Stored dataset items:
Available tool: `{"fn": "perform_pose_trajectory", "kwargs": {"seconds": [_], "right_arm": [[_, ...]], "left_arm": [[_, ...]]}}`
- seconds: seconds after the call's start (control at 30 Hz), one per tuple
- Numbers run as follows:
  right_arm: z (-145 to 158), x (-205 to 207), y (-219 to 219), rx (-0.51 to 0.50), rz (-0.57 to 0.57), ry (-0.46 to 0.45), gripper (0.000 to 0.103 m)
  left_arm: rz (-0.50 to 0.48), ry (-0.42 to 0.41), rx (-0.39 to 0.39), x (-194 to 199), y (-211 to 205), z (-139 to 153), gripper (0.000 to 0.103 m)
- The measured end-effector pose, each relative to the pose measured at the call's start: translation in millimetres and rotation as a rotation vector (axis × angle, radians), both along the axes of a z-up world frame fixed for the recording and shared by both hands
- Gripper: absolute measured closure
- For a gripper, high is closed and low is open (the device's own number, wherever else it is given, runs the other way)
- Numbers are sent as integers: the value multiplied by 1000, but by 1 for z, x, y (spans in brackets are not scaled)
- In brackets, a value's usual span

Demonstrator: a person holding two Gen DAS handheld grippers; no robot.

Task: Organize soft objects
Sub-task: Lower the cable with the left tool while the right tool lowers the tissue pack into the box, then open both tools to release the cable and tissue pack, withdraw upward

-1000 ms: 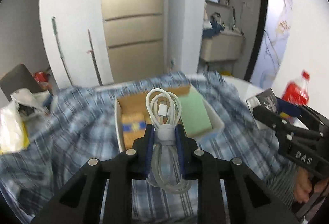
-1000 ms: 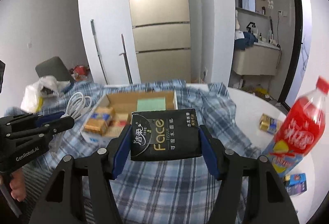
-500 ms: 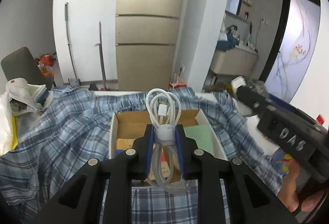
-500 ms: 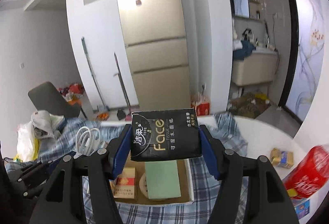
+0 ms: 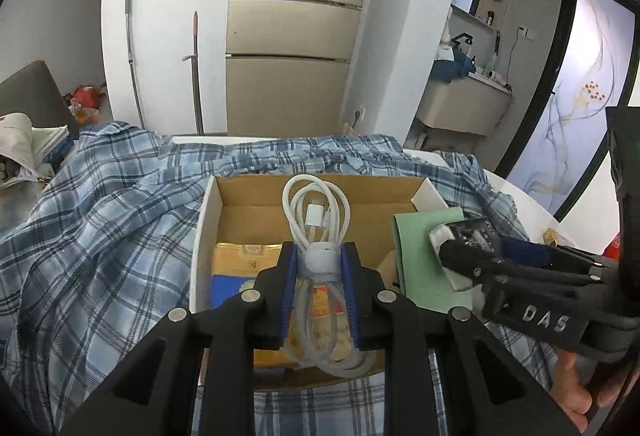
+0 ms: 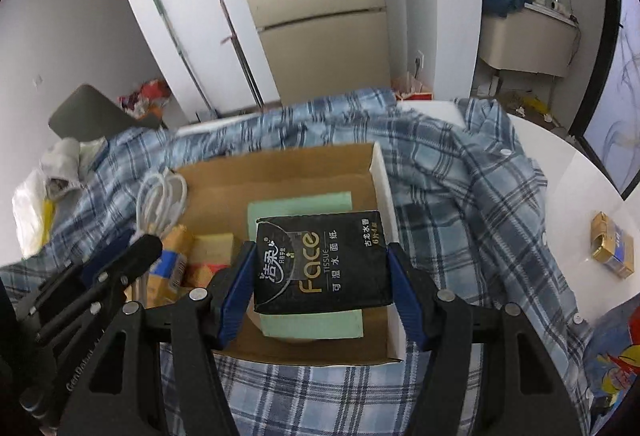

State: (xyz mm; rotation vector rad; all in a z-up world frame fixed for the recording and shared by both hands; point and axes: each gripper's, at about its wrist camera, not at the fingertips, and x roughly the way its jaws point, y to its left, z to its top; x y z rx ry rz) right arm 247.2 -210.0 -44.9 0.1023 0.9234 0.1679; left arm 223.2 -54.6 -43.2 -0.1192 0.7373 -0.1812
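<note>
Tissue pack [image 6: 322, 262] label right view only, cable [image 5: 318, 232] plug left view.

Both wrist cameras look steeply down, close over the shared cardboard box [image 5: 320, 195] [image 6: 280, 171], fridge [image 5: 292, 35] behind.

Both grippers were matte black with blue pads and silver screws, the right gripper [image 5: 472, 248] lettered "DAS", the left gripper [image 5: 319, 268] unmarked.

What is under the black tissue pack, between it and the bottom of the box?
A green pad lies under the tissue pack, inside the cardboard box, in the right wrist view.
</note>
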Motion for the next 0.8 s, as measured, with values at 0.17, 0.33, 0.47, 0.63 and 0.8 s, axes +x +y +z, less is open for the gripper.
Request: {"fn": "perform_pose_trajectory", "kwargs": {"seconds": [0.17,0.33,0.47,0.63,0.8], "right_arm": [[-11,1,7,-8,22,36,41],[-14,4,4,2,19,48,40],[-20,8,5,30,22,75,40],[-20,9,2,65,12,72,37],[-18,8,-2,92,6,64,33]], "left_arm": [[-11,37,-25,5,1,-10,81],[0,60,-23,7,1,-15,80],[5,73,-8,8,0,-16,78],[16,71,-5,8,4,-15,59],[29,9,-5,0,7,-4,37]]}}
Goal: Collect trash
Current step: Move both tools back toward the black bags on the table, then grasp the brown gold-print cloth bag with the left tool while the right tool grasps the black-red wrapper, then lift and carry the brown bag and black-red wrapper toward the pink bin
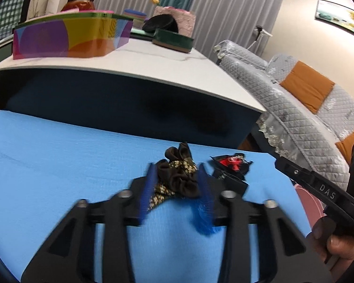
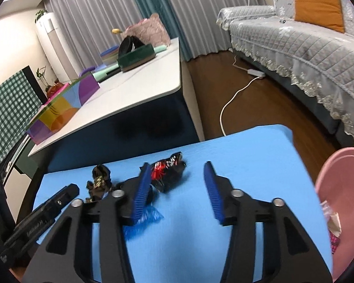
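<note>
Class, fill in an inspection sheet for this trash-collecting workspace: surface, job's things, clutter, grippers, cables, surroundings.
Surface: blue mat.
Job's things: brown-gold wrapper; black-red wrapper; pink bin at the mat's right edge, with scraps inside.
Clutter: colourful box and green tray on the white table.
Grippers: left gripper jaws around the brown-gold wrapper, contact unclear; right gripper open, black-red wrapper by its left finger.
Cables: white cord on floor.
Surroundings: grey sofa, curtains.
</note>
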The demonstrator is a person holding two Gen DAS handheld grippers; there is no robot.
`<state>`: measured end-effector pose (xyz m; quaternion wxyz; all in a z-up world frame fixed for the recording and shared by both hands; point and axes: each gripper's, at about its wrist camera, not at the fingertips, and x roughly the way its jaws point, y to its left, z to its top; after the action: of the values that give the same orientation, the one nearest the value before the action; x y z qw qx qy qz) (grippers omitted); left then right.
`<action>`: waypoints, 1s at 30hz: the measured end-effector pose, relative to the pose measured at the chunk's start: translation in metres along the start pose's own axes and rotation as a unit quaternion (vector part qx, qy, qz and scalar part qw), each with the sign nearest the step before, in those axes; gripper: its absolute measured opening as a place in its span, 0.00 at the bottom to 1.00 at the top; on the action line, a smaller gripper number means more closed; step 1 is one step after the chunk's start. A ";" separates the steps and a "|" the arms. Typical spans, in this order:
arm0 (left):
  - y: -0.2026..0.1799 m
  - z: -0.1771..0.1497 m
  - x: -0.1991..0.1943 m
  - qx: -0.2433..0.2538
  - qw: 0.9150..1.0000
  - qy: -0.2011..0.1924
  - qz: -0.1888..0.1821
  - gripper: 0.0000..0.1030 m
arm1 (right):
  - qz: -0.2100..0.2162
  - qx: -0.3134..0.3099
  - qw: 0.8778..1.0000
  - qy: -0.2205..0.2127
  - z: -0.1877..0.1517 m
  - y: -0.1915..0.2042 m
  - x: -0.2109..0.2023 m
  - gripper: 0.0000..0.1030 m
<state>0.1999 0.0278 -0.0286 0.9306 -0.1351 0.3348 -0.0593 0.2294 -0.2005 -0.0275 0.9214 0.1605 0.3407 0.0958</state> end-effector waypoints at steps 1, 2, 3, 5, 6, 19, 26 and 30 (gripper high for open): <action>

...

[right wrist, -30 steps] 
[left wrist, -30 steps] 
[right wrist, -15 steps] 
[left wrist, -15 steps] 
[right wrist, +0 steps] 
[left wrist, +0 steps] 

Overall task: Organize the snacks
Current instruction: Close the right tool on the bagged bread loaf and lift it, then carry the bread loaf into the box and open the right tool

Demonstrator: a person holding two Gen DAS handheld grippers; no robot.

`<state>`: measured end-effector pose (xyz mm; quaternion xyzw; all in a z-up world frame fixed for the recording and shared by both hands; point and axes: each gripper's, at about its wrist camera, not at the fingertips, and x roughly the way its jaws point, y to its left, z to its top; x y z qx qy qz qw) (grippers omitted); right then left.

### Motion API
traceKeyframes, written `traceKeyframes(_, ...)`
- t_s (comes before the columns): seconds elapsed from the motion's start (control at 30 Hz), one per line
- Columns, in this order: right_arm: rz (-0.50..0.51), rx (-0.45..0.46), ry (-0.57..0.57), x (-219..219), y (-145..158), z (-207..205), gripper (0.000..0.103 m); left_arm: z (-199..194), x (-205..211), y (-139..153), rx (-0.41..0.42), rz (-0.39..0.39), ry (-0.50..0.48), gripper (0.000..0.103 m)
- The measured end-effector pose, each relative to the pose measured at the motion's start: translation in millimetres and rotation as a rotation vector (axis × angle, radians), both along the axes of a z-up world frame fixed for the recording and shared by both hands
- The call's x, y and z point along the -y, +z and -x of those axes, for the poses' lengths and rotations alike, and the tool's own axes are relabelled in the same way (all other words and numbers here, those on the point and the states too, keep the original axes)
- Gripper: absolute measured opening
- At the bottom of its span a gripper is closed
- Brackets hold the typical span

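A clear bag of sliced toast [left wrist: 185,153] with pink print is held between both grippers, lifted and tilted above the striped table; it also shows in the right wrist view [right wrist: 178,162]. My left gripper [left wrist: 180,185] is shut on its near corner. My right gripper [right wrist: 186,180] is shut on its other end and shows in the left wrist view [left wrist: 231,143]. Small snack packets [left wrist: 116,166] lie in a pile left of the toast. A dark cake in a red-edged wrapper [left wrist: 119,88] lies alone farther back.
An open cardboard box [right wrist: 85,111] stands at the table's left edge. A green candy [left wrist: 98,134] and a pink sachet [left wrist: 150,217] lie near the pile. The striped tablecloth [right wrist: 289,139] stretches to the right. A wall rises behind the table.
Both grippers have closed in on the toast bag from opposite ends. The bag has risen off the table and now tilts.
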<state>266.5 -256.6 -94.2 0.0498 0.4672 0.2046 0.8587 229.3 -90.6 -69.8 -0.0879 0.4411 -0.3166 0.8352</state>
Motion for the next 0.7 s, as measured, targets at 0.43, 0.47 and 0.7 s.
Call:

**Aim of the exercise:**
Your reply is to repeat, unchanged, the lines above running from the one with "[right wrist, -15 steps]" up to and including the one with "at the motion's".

**Solution to this problem:**
[right wrist, -15 steps] 
[left wrist, -15 steps] 
[right wrist, +0 steps] 
[left wrist, +0 steps] 

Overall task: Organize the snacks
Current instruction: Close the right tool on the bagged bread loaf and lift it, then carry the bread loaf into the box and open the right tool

Demonstrator: a person holding two Gen DAS handheld grippers; no robot.

`<state>`: measured end-effector pose (xyz mm; quaternion xyzw; all in a z-up world frame fixed for the recording and shared by both hands; point and axes: each gripper's, at about its wrist camera, not at the fingertips, and x roughly the way its jaws point, y to its left, z to its top; x y z qx qy qz qw) (grippers omitted); right then left.

### Motion API
traceKeyframes, written `traceKeyframes(_, ...)`
- t_s (comes before the columns): seconds elapsed from the motion's start (control at 30 Hz), one per line
- Columns, in this order: right_arm: rz (-0.50..0.51), rx (-0.45..0.46), ry (-0.57..0.57), x (-219..219), y (-145..158), z (-207..205), gripper (0.000..0.103 m); left_arm: z (-199..194), x (-205..211), y (-139..153), rx (-0.41..0.42), rz (-0.39..0.39), ry (-0.50..0.48), gripper (0.000..0.103 m)
- The measured end-effector pose, each relative to the pose measured at the motion's start: translation in millimetres and rotation as a rotation vector (axis × angle, radians), both along the axes of a z-up world frame fixed for the recording and shared by both hands

The response to this exercise is complete.